Britain's Prime Minister and Conservative Party leader Rishi Sunak speaks during a pertu rally at the Amersham and Chiltern Rugby club, in Amersham, on May 27, 2024 as part of the build-up to the UK general election on July 4. (Photo by Alastair Grant / POOL / AFP)

British Prime Minister Rishi Sunak has brought forward the date of the general election from later in the year to July 4. The Conservatives had hoped they would be closing the popularity gap by now, and some genuinely believe that Mr Sunak may yet be his party’s saviour, stressing that he inherited an appalling legacy. After the meltdown of the previous administrations of Liz Truss and Boris Johnson, Mr Sunak formed a government, kept the markets happy, and worked out a solution of sorts with the European Union on Northern Ireland.

Compared to the situation in autumn 2022, that was no mean feat. Mr Sunak treated his government from the start as a coalition and introduced some stability. In his previous capacity as chancellor of the exchequer, he took personal and painstaking care, and his workmanship style made him popular in every part of the country. As Prime Minister, he has shown little ego and made politics more “normal” again. He was once more popular then than his party and its hope was that he could pull the party’s ratings up to his own level. But that has not happened. He has not been able to make the Conservative Party more popular, and it trails in the opinion polls, with the Conservatives at 20 per cent against the Opposition Labour Party’s 42 per cent.

Last year Mr Sunak announced five pledges: he vowed to halve inflation, grow the economy, reduce the national debt, cut health service waiting lists and stop the Channel crossing of small boats containing illegal immigrants. This shopping list of pledges that was never going to excite or persuade. His thinking was to show himself as an unflashy politician who would calmly make vows and keep them. He would under-promise and over-deliver, in a typical concoction of political and management speak. Only inflation, now at 2.3 per cent, has been implemented. Mr Sunak came to power amid a collapse in confidence in the government’s economic policy, and he can rightly claim he has restored a modicum of economic stability, but on a range of issues, such as plans to deport asylum seekers to Rwanda, attempts to cut the unacceptably long waiting lists for health treatment, and targets to clean up sewage-polluted water supplies, the government has fallen short of its declared goals.

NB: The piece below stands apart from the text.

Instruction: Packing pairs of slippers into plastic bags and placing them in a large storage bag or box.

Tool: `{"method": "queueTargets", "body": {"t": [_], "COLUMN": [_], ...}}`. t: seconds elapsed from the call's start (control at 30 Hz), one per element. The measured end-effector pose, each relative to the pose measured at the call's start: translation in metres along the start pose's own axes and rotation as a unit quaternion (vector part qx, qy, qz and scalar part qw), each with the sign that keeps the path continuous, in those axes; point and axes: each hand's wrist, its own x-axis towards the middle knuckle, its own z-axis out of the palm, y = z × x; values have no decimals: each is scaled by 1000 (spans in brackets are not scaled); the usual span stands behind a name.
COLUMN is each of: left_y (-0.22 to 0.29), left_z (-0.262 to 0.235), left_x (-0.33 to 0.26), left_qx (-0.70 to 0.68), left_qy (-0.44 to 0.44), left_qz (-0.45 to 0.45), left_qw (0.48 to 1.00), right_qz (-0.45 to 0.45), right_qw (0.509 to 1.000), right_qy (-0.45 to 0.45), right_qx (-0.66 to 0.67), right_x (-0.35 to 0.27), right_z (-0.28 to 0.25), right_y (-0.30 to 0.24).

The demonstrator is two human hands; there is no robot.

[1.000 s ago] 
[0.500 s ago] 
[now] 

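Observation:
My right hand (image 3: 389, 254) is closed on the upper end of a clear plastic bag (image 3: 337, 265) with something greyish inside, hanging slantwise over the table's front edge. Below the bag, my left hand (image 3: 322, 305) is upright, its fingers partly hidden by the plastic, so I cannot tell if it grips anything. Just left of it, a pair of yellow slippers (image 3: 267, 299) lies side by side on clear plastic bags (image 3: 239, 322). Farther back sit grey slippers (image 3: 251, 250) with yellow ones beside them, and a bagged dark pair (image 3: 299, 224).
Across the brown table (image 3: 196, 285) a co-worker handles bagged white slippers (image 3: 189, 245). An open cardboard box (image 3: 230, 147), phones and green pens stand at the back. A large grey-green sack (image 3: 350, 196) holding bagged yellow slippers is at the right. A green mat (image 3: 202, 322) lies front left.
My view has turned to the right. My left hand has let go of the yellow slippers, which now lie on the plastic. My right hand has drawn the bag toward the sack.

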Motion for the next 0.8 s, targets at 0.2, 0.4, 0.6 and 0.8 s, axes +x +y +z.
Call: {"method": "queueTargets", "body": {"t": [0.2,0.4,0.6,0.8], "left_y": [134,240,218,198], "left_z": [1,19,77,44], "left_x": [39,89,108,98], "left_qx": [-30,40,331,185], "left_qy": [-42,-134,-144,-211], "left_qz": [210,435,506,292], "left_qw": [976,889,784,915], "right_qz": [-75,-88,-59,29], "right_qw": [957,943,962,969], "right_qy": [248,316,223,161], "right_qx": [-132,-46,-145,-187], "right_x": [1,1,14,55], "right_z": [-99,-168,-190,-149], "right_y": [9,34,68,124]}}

It is difficult to see how the Conservatives can claw back any lead in the next six weeks. Mr Sunak’s problem seems to be that while successful politicians have strong beliefs, his approach was managerial; to address a series of problems to be solved, including banning smoking, long-term reform of higher school education and scrapping a proposed high-speed railway line. This rebranding has failed to convince, and a government of civil servants did not inspire. He thought working hard and showing good intentions was enough, but as one former colleague said, politics at the top is an art, “and he is no artist”.

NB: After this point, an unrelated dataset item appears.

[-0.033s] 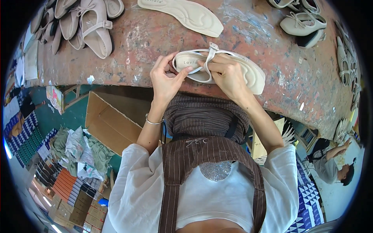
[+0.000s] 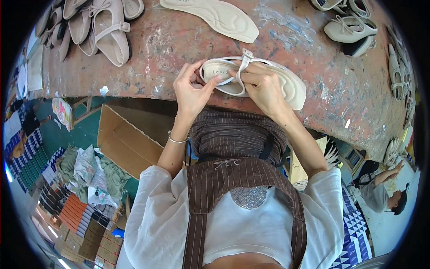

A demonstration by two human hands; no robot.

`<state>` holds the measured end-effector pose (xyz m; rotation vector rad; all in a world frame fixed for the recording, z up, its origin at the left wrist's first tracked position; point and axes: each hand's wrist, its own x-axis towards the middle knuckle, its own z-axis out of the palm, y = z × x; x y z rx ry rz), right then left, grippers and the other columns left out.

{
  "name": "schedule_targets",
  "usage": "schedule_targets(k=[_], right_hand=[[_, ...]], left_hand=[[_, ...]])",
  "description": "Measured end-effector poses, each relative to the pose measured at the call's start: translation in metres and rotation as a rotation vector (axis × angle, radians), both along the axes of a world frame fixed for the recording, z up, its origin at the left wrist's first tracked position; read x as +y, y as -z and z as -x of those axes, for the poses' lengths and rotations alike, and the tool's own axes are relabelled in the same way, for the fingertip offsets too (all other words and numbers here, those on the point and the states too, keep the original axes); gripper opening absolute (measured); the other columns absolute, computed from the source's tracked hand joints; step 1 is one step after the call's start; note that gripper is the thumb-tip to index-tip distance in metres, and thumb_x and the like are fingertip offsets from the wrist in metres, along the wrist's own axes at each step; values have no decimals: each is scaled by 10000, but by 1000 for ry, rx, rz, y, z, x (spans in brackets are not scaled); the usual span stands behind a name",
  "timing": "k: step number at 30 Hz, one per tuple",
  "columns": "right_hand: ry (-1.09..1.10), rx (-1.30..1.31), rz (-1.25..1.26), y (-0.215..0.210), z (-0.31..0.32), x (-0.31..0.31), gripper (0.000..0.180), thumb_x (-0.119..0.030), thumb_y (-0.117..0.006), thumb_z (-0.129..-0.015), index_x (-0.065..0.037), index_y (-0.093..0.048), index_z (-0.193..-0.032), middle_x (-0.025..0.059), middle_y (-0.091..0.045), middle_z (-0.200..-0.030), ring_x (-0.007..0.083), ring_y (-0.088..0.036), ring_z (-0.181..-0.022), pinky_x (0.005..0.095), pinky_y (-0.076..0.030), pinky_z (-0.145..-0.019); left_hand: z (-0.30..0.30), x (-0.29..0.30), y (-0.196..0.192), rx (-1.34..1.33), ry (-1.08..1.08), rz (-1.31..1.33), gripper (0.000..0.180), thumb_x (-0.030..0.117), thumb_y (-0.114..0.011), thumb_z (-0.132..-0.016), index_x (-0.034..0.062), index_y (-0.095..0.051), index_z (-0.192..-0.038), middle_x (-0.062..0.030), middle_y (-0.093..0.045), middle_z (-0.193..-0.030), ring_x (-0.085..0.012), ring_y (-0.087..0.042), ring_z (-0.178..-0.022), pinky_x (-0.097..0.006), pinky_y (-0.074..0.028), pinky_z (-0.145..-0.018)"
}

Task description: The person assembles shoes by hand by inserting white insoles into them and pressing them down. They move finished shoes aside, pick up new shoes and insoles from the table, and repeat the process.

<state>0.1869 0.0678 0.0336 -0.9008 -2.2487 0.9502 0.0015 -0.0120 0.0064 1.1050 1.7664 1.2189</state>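
Cream strapped shoe (image 2: 268,80) lay on worktable (image 2: 179,54) edge, long axis running left-right between hands. Left hand (image 2: 192,92) pinched heel end, fingers curled shut; right hand (image 2: 264,87) gripped strap (image 2: 242,67) over midsection, nearer toe, which pointed right beyond fingers.

One head-worn fisheye view looks steeply down, close over the workbench (image 2: 313,103).
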Motion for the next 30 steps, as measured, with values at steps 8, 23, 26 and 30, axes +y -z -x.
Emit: schedule_targets(k=[8, 23, 26, 30], right_hand=[[-25, -197, -89, 7, 1, -4, 175, 4, -651, -738, -10, -737, -890, 121, -707, -988, 293, -653, -946, 402, -513, -880], [-486, -406, -88, -4, -1, 8, 544, -9, -547, -798, -99, -572, -1335, 76, -553, -1398, 274, -659, -1027, 395, -530, -897], [-480, -452, -112, -11, -1, 7, 571, -11, -531, -826, -139, -545, -1382, 75, -568, -1374, 274, -673, -984, 381, -549, -857], [-424, -614, -115, -20, 4, 0, 510, -28, -553, -824, -139, -605, -1319, 112, -655, -1221, 271, -672, -983, 364, -545, -863]], left_hand=[[-9, 9, -1, -48, -131, 88, 306, 82, -834, -764, -35, -647, -976, -64, -656, -846, -54, -577, -639, -215, -478, -544], [15, 27, -2, -9, -24, 235, 127, 105, -747, -844, 1, -674, -852, -29, -578, -578, -83, -531, -437, -274, -401, -398], [13, 24, -10, 63, 40, 203, 125, 107, -728, -851, -1, -666, -865, -60, -576, -585, -114, -551, -448, -311, -425, -434], [11, 28, -9, 377, 83, 47, 115, 95, -690, -856, -11, -645, -872, -135, -603, -621, -216, -592, -504, -361, -462, -521]])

One of Mr Sunak’s core beliefs is said to be that politics is like the stock market — “believe in the fundamentals, not the noise” — probably a reflection of his past as a hedge fund manager. What started out as his advantage now seems like a negative. After 14 years in power, the Conservative Party had descended into faction fighting and morale has collapsed. The Conservative Party is turbulent and full of grudges; his immediate predecessor Liz Truss wanted him embarrassed, and her predecessor Boris Johnson’s many supporters blamed him for unseating their hero. More than 60 members of his party are unwilling to stand again for parliament. No one felt Mr Sunak was a real leader, having been voted in as PM only by members of the House of Commons and not the Tory membership. The general impression was that he became PM by default, because no one else in his party wanted the job. Another problem was his great personal family wealth: in the British national context, that is unhelpful.

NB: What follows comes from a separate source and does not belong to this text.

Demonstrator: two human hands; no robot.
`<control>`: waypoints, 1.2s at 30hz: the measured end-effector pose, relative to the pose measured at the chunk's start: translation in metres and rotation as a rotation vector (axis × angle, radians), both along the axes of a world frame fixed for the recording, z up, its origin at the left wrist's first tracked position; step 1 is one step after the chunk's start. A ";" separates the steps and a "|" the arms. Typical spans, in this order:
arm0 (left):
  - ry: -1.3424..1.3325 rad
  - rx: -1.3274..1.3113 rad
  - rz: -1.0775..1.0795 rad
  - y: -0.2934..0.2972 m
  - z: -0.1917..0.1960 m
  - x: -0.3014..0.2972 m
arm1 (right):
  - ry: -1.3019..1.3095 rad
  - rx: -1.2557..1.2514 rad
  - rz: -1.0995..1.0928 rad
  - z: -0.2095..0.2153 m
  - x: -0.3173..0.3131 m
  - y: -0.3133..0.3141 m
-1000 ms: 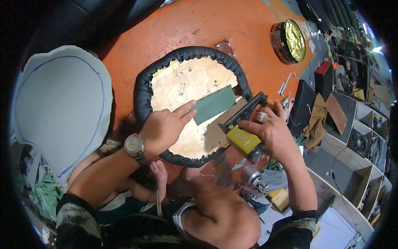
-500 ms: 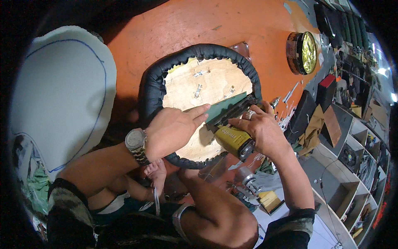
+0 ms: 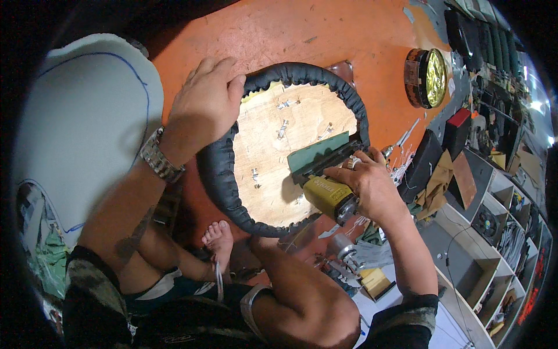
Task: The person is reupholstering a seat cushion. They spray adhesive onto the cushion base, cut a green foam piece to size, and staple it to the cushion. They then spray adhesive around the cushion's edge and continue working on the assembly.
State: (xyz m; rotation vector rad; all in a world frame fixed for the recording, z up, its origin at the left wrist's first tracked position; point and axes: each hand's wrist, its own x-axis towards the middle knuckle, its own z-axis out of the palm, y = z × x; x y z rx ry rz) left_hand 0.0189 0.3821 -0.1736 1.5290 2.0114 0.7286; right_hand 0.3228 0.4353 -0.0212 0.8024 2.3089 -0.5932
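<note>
A round padded seat lies underside up, its black cover gathered over the rim of a pale wooden board. Several small metal fittings with striped marks sit on the wood. My right hand is closed around a yellow staple gun, held over the seat's right part. A flat green strip runs along the gun's dark magazine. At the seat's upper left edge is my left hand, fingers stretched out and thumb by the black rim. It wears a metal wristwatch on its wrist.
On the left stands a large white foam sheet with a blue drawn curve. A round tin with gold foil is on the orange surface at the back right. Tools, scraps and open shelving crowd the right side. My bare foot is below the seat.
My left hand has left the area beside the staple gun and moved up and left to the seat's edge. The gun has stayed nearly in place in my right hand.
</note>
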 end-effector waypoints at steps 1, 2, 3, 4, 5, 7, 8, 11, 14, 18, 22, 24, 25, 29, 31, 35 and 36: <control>-0.038 -0.109 0.036 0.003 -0.003 -0.003 | -0.011 0.003 0.006 -0.001 0.000 0.000; -0.137 -0.153 0.003 0.005 -0.006 -0.005 | -0.005 -0.002 -0.007 -0.002 0.000 0.000; -0.249 -0.255 -0.040 0.007 -0.008 -0.006 | -0.009 -0.018 -0.022 -0.002 0.000 0.000; -0.348 -0.378 -0.066 0.007 -0.010 -0.006 | -0.002 -0.032 -0.037 -0.002 -0.001 0.001; -0.349 -0.334 -0.073 0.007 -0.011 -0.006 | -0.026 -0.039 -0.032 -0.002 -0.001 0.001; -0.327 -0.290 -0.054 0.006 -0.012 -0.004 | -0.054 -0.049 -0.024 -0.001 -0.002 0.002; -0.340 -0.300 -0.056 0.006 -0.012 -0.004 | -0.050 -0.037 -0.020 -0.001 -0.003 0.002; -0.382 -0.319 -0.069 0.007 -0.011 -0.005 | -0.037 0.001 0.005 -0.002 -0.003 0.001; -0.400 -0.304 -0.097 0.009 -0.010 -0.005 | -0.041 0.014 0.032 -0.005 -0.004 0.001; -0.391 -0.312 -0.092 0.010 -0.007 -0.005 | -0.107 -0.005 0.036 -0.008 -0.005 0.005; -0.424 -0.375 -0.072 0.009 -0.003 -0.006 | -0.118 -0.050 0.018 -0.007 -0.006 0.008; -0.445 -0.374 -0.073 0.010 -0.002 -0.007 | -0.067 -0.081 -0.047 -0.003 -0.004 0.010; -0.457 -0.371 -0.075 0.010 -0.002 -0.008 | -0.060 -0.100 -0.080 -0.001 -0.003 0.011; -0.397 -0.342 -0.090 0.009 -0.003 -0.008 | -0.027 -0.045 -0.093 0.002 -0.001 0.011; -0.380 -0.325 -0.088 0.009 -0.004 -0.007 | 0.031 -0.002 -0.092 0.002 -0.002 0.013; -0.376 -0.323 -0.101 0.009 -0.005 -0.008 | -0.070 -0.073 -0.092 0.002 -0.008 0.016; -0.387 -0.327 -0.108 0.009 -0.006 -0.008 | -0.066 -0.083 -0.101 0.002 -0.010 0.016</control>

Defections in British politics are rare, but two Conservative MPs have recently switched sides to Labour. By holding an early election, Mr Sunak has arrested the attrition among his own party members. He seeks to present himself as a statesman who could safeguard Britain’s interests in a dangerous world, citing the Ukraine war, the instability in West Asia and China’s alleged attempts to destabilise democratic countries.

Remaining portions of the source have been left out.